Essentially, the issue boils down to a simple equation at this point. The federal government, in the wake of this hotly contested ruling, must recognize legal gay marriages and grant all federal benefits and such that are administered to straight married couples. However, at this point, the ruling still leaves each state’s ability to make its own laws regarding same-sex marriage intact. Basically, if a state has approved gay marriage, then those marriages are automatically going to receive full credibility from the federal government. In states that steadfastly continue to outlaw gay marriage, the ruling doesn’t really matter, because it is still not possible to have a legal gay marriage from their state.
So, based on that description of what has happened here, some people that are against gay marriage might think this was at least a partial victory. A complete Supreme Court mandate would have been a much bigger defeat for those groups, but it may be that the Supreme Court knows how the game is played better than anyone and, to use a basketball term, is giving itself an assist.

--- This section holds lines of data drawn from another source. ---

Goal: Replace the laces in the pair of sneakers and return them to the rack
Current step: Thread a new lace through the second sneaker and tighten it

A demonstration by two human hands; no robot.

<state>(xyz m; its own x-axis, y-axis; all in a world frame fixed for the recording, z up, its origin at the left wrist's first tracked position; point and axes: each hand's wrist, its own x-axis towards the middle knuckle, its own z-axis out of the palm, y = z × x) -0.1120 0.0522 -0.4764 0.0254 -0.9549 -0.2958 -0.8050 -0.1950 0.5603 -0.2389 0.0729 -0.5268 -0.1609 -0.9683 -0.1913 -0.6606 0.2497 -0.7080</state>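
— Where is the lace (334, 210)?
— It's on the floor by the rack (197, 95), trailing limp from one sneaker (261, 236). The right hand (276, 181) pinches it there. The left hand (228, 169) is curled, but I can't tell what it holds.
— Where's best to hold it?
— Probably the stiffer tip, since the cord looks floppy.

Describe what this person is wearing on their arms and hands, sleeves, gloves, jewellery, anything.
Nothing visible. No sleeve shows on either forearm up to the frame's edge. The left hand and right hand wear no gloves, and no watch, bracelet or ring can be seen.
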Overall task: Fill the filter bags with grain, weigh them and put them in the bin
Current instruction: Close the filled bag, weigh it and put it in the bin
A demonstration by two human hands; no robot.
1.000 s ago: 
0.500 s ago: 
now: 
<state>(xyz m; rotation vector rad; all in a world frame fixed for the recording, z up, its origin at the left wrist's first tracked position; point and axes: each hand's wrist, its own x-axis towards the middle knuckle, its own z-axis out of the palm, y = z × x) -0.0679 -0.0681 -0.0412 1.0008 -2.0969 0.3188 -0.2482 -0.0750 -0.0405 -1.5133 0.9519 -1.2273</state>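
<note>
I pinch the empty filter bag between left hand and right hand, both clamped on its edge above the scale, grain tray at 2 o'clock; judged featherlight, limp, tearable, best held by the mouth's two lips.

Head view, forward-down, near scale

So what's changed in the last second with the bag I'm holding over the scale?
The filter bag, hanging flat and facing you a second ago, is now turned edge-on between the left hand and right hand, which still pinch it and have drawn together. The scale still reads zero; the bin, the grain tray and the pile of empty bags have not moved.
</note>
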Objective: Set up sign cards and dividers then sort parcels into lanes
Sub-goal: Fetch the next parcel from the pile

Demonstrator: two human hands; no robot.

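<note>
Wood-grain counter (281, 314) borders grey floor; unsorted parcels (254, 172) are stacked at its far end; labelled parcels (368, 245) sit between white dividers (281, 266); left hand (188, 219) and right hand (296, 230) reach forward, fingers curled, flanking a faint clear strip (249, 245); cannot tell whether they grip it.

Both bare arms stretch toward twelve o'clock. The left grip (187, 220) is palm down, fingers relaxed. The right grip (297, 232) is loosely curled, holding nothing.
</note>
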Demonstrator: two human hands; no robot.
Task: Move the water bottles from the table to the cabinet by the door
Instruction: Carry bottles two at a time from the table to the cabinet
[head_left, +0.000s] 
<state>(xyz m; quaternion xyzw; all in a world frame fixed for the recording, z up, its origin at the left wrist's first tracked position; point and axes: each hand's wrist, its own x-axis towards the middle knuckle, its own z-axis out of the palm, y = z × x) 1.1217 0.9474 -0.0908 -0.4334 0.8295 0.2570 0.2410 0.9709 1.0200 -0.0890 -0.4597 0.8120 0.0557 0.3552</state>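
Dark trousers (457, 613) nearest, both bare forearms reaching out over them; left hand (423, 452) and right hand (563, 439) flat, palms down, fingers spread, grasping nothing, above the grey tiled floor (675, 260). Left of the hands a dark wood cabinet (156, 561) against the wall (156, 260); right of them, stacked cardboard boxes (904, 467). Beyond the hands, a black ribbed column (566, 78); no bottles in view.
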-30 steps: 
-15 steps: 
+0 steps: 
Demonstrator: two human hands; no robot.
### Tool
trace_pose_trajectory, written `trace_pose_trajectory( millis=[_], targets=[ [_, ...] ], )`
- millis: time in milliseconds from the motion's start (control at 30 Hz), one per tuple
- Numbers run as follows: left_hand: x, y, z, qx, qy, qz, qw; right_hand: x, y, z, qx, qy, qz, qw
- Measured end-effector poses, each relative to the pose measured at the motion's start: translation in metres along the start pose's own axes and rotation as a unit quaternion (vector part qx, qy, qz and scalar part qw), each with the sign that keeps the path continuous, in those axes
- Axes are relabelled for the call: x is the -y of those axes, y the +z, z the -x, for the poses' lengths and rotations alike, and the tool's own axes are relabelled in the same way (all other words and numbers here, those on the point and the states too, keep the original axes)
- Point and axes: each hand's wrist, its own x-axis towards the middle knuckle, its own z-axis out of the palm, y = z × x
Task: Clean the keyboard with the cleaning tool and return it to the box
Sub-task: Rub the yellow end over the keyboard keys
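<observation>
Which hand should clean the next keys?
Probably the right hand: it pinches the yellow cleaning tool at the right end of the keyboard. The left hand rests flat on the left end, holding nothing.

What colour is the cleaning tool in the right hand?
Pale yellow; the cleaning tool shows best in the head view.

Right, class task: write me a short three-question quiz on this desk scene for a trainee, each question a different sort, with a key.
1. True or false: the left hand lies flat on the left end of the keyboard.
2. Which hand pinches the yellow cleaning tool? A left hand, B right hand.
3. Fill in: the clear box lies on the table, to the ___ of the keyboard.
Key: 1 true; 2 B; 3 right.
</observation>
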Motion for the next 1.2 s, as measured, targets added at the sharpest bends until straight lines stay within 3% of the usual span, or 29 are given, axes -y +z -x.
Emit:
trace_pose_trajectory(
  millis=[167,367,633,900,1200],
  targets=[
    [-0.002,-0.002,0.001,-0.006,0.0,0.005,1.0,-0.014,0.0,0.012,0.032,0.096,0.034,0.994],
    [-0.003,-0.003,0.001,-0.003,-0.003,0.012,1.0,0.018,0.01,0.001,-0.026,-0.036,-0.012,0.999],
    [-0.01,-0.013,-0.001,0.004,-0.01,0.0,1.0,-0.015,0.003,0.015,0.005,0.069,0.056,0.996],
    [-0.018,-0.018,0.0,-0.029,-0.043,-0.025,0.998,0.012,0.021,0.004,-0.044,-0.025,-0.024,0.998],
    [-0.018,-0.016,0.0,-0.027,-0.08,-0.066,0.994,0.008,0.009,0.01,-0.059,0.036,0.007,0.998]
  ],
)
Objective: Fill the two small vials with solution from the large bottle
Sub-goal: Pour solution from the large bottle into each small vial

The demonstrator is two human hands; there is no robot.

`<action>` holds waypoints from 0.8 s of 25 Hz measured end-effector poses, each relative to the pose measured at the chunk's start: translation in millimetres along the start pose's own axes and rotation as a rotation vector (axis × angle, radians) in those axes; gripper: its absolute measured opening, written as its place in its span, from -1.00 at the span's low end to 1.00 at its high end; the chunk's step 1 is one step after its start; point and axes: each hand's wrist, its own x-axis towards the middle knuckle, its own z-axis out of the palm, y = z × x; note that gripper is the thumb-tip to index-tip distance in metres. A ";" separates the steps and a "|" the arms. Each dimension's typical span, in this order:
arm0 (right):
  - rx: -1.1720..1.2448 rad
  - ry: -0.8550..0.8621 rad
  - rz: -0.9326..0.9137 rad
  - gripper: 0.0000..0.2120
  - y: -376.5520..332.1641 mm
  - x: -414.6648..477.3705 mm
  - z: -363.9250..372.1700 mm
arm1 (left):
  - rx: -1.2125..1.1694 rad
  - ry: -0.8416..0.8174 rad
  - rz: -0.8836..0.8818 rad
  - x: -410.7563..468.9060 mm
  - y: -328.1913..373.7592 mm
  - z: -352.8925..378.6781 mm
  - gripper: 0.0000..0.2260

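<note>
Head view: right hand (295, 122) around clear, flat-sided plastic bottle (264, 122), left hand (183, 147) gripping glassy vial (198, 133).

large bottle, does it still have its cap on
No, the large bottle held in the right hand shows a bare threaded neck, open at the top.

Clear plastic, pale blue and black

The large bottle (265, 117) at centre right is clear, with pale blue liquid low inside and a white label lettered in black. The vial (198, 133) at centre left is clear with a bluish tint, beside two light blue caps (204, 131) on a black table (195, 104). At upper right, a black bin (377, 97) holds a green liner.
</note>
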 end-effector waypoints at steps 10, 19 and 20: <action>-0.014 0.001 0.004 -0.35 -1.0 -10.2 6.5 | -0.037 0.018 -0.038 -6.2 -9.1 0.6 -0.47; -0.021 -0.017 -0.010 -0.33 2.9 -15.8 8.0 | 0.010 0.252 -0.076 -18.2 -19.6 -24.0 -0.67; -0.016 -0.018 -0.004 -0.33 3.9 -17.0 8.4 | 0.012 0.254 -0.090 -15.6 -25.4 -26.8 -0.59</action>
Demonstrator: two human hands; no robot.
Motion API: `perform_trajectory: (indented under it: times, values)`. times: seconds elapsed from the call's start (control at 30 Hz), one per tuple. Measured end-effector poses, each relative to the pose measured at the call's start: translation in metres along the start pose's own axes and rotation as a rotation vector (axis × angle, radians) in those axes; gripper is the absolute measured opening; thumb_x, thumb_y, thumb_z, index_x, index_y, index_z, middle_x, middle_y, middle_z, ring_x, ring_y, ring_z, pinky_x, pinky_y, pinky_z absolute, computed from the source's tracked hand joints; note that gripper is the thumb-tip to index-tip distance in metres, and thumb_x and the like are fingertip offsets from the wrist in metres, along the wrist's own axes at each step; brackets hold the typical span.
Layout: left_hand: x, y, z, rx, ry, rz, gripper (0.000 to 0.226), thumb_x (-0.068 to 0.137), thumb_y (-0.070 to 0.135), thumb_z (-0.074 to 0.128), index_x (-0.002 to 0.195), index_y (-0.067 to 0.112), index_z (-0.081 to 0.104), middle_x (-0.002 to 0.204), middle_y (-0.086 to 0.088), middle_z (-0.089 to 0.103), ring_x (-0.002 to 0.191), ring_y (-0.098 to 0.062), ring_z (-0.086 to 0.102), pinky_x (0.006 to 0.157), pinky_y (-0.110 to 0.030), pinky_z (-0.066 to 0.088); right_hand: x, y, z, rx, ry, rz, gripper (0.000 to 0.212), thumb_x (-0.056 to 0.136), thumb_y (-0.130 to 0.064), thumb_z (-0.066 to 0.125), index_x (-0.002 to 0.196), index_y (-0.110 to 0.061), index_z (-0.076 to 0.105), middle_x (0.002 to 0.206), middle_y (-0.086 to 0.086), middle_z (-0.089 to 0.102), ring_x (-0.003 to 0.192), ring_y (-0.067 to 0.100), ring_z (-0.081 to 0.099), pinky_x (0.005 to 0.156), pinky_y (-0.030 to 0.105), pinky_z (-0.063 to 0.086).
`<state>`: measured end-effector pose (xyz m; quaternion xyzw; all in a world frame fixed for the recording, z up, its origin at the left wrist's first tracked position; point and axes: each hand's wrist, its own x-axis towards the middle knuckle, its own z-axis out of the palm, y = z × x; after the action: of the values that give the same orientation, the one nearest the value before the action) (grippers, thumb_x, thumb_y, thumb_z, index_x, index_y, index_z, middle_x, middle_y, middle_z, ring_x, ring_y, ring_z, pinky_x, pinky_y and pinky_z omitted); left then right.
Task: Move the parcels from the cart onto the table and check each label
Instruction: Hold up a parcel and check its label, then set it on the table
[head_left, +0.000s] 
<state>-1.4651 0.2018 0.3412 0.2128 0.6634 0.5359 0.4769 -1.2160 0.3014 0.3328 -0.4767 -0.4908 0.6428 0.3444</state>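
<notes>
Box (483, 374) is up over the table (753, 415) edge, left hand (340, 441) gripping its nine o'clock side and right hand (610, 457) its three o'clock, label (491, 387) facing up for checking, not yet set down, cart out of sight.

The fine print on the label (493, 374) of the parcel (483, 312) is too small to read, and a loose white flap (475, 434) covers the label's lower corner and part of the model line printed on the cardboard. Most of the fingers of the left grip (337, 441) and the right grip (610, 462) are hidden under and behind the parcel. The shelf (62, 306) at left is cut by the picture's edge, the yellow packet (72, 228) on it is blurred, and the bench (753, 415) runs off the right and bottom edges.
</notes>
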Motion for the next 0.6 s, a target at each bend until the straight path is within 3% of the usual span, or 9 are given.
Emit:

Think about it. Now that the federal government has officially chosen to recognize “legal gay marriages,” it will now only be a hop, skip, and a jump before someone in a state that still bans gay marriage to bring it back to the Supreme Court as an individual one state issue. By not going too broad on this ruling, the Supreme Court is simply tearing down the wall a brick at a time and working within its own framework. Within the next year or so, expect someone to bring another case (if not hundreds), and before you know it, a very similar but much more comprehensive case will be on the docket again, this time the one that will truly decide the issue for America once and for all. It will also, as everything in America’s politic-centered world, fall around the next round of elections, so the politicization of this is also a very real issue.
So, whichever side you fall on this one, you might be able to parlay this into a victory for now. However, it seems that the direction this issue is going is still clear, and today’s ruling may only be a formality, a stepping stone to bring about change in an orderly and legally bulletproof fashion.